[[ EXTRACTED DATA, beginning ]]
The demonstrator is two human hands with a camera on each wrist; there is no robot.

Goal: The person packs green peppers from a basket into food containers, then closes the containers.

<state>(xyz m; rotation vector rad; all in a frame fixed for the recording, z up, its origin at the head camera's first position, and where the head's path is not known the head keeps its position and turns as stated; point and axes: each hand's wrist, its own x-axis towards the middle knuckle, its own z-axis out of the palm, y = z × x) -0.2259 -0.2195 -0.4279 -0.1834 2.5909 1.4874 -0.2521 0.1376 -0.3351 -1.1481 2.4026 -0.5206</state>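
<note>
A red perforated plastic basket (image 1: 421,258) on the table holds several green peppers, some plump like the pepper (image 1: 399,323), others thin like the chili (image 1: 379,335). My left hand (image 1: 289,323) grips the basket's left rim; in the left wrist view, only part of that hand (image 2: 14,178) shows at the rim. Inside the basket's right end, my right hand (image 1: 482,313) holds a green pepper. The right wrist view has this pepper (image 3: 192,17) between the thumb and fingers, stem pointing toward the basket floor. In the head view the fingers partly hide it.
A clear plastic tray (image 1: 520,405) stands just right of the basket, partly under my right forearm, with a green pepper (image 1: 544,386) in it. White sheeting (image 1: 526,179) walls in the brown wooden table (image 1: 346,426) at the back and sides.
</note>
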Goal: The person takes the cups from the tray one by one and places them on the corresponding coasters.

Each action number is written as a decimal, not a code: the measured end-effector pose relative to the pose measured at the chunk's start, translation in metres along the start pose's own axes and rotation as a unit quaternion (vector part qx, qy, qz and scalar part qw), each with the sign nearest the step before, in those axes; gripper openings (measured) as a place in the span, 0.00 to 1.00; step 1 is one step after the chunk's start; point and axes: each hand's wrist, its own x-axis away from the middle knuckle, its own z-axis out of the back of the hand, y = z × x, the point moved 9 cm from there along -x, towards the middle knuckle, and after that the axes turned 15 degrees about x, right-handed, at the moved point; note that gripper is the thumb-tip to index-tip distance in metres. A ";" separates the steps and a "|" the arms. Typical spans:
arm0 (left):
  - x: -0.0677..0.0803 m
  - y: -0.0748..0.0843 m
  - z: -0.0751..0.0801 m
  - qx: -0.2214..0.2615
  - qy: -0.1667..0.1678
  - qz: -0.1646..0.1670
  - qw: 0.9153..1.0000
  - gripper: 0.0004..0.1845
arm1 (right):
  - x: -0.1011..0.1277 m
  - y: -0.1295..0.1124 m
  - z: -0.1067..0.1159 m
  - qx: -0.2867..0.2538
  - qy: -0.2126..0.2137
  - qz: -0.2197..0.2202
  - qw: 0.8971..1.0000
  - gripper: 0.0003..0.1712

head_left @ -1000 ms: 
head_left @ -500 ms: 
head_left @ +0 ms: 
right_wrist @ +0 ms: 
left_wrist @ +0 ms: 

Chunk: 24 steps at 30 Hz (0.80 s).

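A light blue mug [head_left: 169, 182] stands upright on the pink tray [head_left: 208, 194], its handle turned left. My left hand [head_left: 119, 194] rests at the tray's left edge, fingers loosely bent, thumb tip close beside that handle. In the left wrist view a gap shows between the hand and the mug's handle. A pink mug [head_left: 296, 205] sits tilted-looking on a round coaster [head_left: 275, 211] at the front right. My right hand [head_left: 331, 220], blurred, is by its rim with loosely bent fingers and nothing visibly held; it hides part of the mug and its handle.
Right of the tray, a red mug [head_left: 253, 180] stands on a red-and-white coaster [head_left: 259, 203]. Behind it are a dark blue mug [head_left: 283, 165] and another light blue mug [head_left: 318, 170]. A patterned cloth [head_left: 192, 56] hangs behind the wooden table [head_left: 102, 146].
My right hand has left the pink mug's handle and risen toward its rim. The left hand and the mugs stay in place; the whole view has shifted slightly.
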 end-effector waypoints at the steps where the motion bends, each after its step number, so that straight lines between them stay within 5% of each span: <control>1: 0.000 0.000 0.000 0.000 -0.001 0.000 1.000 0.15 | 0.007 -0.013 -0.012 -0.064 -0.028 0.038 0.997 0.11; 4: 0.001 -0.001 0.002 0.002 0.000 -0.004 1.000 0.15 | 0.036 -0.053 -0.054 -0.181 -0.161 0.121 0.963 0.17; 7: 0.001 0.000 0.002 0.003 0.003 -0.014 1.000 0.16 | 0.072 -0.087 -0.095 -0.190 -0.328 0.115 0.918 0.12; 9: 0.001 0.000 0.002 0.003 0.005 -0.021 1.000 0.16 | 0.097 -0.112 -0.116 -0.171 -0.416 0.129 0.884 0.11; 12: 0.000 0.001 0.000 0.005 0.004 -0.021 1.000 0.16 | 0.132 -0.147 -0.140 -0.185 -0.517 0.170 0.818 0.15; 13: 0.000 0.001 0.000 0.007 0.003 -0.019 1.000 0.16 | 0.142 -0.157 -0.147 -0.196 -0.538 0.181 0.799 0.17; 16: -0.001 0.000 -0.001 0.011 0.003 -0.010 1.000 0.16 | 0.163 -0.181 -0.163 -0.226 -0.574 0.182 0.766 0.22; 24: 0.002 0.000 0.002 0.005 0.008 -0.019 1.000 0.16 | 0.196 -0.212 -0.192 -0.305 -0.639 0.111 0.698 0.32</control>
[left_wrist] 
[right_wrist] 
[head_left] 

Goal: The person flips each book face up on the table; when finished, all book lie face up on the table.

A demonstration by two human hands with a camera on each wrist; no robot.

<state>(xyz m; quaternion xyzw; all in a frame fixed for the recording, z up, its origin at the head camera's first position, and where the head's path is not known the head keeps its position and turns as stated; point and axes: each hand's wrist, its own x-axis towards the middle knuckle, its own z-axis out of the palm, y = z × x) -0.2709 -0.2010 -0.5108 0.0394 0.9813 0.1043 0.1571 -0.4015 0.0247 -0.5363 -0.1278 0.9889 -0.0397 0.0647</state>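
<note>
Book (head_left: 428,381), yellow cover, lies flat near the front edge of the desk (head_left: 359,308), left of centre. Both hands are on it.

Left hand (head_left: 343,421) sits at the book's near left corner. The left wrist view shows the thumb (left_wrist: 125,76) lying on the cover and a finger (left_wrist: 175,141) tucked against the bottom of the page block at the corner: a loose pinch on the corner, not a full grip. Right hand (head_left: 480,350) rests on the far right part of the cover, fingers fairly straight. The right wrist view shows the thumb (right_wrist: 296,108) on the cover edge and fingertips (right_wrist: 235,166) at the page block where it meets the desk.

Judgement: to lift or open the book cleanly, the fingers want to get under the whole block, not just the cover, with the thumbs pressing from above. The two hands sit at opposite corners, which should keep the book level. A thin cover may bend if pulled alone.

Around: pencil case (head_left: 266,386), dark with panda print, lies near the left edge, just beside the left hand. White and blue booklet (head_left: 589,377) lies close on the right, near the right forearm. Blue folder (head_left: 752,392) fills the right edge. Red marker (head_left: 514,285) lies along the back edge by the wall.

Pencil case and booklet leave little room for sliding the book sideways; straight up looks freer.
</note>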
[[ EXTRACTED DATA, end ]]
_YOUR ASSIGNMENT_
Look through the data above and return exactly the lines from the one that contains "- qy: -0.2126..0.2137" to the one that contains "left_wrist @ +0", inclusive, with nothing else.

_ANSWER_
  - qy: -0.2126..0.2137
  - qz: -0.2197..0.2202
  - qw: 0.8971..1.0000
  - gripper: 0.0003..0.1712

head_left @ -1000 ms: 
head_left @ -500 ms: 
head_left @ +0 ms: 
right_wrist @ +0 ms: 
left_wrist @ +0 ms: 

The exercise requires no further work.